Walking this land is tied up with our mission statement—you go be a blessing to the world.  What’s the story here?  Is it all about the land?  Is it about the walking?  It turns out that it’s about both.  We come from a walking tradition and we come from a tradition that has kept this land in our dreams and in our hearts.

Genesis 12:9 “Then Avram journeyed by stages toward the Negev (or: Avram traveled walking and traveling toward the Negev).”  The Hebrew is awkward.  What does it mean that Avram haloch ve-nasoa hanegba—he walked and traveled towards the Negev?

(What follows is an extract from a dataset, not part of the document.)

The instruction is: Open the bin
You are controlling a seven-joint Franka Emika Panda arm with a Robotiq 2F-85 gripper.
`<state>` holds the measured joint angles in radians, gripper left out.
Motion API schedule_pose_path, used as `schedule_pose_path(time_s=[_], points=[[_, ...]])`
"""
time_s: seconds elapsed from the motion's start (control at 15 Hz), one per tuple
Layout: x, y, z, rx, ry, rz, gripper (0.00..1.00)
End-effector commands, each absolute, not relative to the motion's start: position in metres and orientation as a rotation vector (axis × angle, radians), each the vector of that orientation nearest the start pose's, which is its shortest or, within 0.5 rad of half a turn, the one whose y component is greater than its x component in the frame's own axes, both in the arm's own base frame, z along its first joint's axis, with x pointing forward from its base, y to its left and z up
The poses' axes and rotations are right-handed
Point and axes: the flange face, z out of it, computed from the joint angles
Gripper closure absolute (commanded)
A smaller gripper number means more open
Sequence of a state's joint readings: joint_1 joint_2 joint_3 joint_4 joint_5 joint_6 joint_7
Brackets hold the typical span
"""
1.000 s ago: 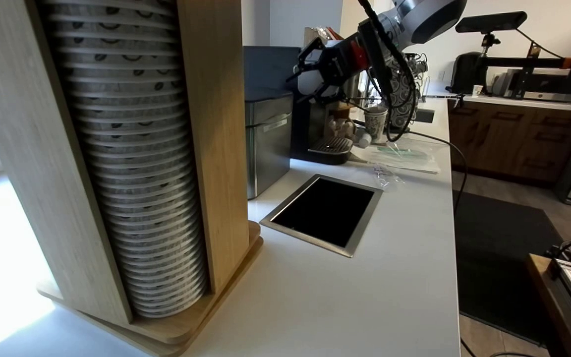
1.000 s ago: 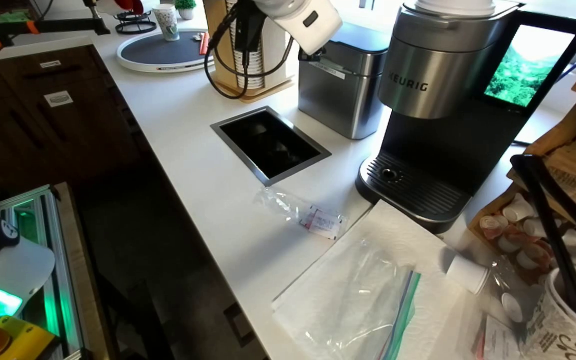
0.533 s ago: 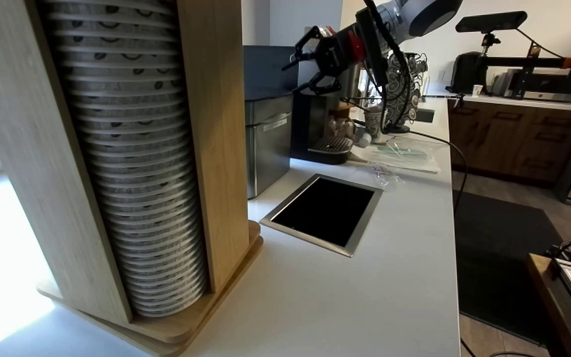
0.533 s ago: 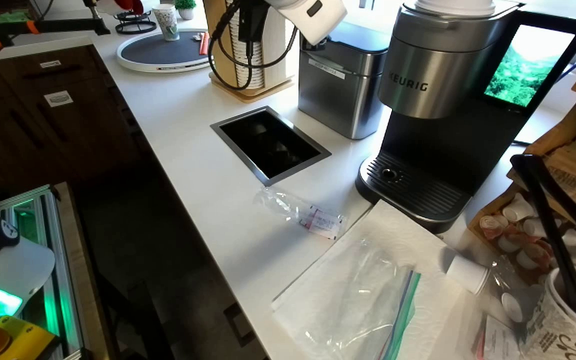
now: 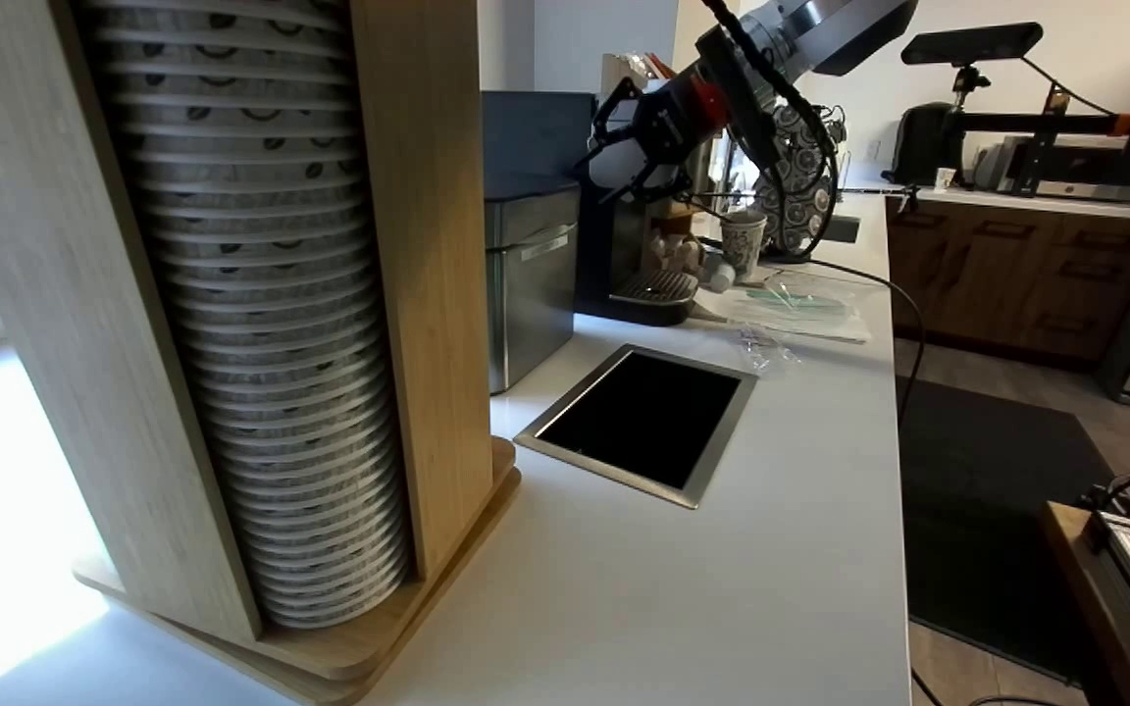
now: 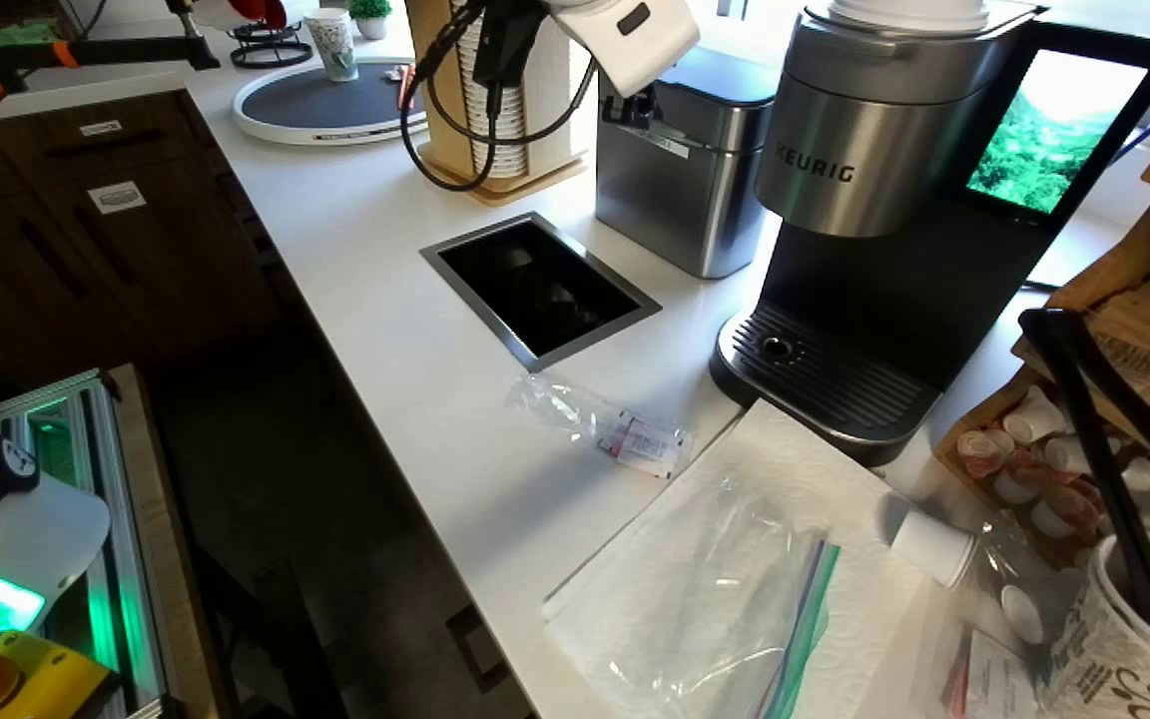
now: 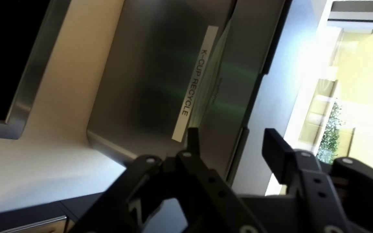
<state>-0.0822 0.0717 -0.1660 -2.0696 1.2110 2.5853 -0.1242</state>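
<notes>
One bin [image 6: 670, 195], brushed silver, stands upright on the tabletop [image 6: 365, 260], located between a wooden stand [image 5: 433, 294] of stacked cups [image 5: 271, 294] and a coffee machine [image 6: 869, 120]; confirmed in both exterior views. Its dark lid [image 6: 720, 75] lies flat across the top: not yet raised. On the front, a white label [image 7: 195, 84] reads "K-CUP RECYCLE".

Condition of the hand [image 7: 231, 139]: fingers spread well apart, nothing gripped. Position: at the upper front of the bin. Per the wrist view, one fingertip overlaps the bin's front and the other overlaps the lid; contact cannot be determined.

Also noted: a metal-framed opening [image 5: 718, 436] set into the tabletop before the bin; a clear wrapper [image 6: 555, 399] near its corner; a paper towel [image 6: 785, 454] bearing a clear plastic bag [image 6: 725, 599] with a green edge.
</notes>
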Motion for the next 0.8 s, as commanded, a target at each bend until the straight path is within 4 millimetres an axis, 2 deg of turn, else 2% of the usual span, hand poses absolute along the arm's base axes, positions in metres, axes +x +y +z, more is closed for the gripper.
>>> schedule_pose_path(time_s=[0.0, 0.2, 0.4, 0.67, 0.73], points=[[0.578, -0.161, 0.426, -2.003, 1.218, -0.598, 0.39], [0.588, -0.155, 0.418, -1.973, 1.223, -0.562, 0.46], [0.602, -0.148, 0.419, -1.932, 1.203, -0.572, 0.51], [0.616, -0.141, 0.428, -1.872, 1.184, -0.583, 0.53], [0.618, -0.139, 0.430, -1.862, 1.175, -0.583, 0.50]])
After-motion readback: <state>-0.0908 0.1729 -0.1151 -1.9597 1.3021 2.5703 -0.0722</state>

Rashi, the great 11th century Bible commentator, gives us a startling answer: “By stages.  He stayed here a month or more, then traveled on and pitched his tent in another place, and all his journeys were towards the Negev…”  Rashi is telling us something about the spiritual journey of the first Jew.   Avram, soon to become Abraham, didn’t know where he was going.  Haloch ve-nasoa means he walked here and there.  He wandered.  He let his feet take him away.  He explored.  He ventured into unknown places.  He tried on different locations—all the time heading south and eventually ending up in the vicinity of Jerusalem (according to this Rashi).

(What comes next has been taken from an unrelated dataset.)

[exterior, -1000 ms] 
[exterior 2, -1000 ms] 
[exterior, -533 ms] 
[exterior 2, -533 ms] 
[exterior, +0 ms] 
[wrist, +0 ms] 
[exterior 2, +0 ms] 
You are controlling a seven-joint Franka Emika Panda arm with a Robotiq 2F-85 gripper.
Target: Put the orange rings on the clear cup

Walking itself is a significant spiritual act. Rashi is teaching us that part of a spiritual journey is to take the opportunity to walk and wander—with an openness to where you might be led (“to the land that I will show you.”) Other sources will specify that our walking should be towards the Blessed Holy One.  Deuteronomy 13:5 “You should walk after the Eternal your God.”  Leviticus 22:3 “If only you would walk in My ways and keep My commandments and make them happen…”  Walking this precious earth that God gave us is a worthy endeavor and especially worthy is to walk in such a way that God’s Godliness is brighter and stronger in the world.

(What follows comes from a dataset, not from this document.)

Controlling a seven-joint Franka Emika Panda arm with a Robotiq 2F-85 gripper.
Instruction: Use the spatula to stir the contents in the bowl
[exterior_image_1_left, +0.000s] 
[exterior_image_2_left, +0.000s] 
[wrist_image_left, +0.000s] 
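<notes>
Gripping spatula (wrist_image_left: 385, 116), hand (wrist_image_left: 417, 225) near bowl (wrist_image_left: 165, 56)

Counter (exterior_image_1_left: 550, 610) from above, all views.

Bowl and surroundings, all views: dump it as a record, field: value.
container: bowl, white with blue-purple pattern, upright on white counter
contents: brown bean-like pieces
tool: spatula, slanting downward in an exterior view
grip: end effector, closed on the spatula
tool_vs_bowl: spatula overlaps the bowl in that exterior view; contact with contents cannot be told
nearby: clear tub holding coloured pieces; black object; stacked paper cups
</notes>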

Abraham is not told to just walk. He is told to walk to the land that God will show him—which turns out to be the land of Israel.  What is it about this land that is so special—that makes walking here so special?  Here are some of my favorite answers to this question:

  1. The land is simply chosen by God—this makes it holy.
  2. This land is located where Europe, Africa, and Asia all come together—which means it really is the center of the ancient world. Being the center makes what happens here very important and influential.  If this “central land” could be a role model place, showing the world what OUGHT to be, that would be very powerful and place a huge opportunity and burden on the inhabitants.
  3. The land is where our ancestors came from. This is what makes it precious.  It is our story.  Abraham and Sarah, Jacob, Rachel, Leah, Jeremiah, Rabbi Akiva—they all walked here.  Leaders of many great faiths walked here.  Not only is it where the Jewish people we came from but it was the focus of their longing for 2,000 years in exile from her.
  4. The land is holy and unique. It is a land where if you don’t live up to high moral standards the land will expel you. (See Leviticus 18:24-30)

So it seems that this obligation of walking the land is a blending together of the holiness of the land and the holiness of walking.  The Zionist Movement embraced this commandment whole-heartedly.  To this day walking the land is a favorite Israeli pastime.   You are invited to walk the length and breadth of this land—through the Hazuri dry river bed, through the Tel Dan Reserve, the Zavitan Canyon, down the Arbel Cliff, among the springs between Givat Masua and Ein Yael, along the Golan Path, along the Banias River, through the Gilaboon Cayon, through Ein Gedi where King David used to hang out.  Walking this land can light up anybody’s spiritual life and that light is precious to us all.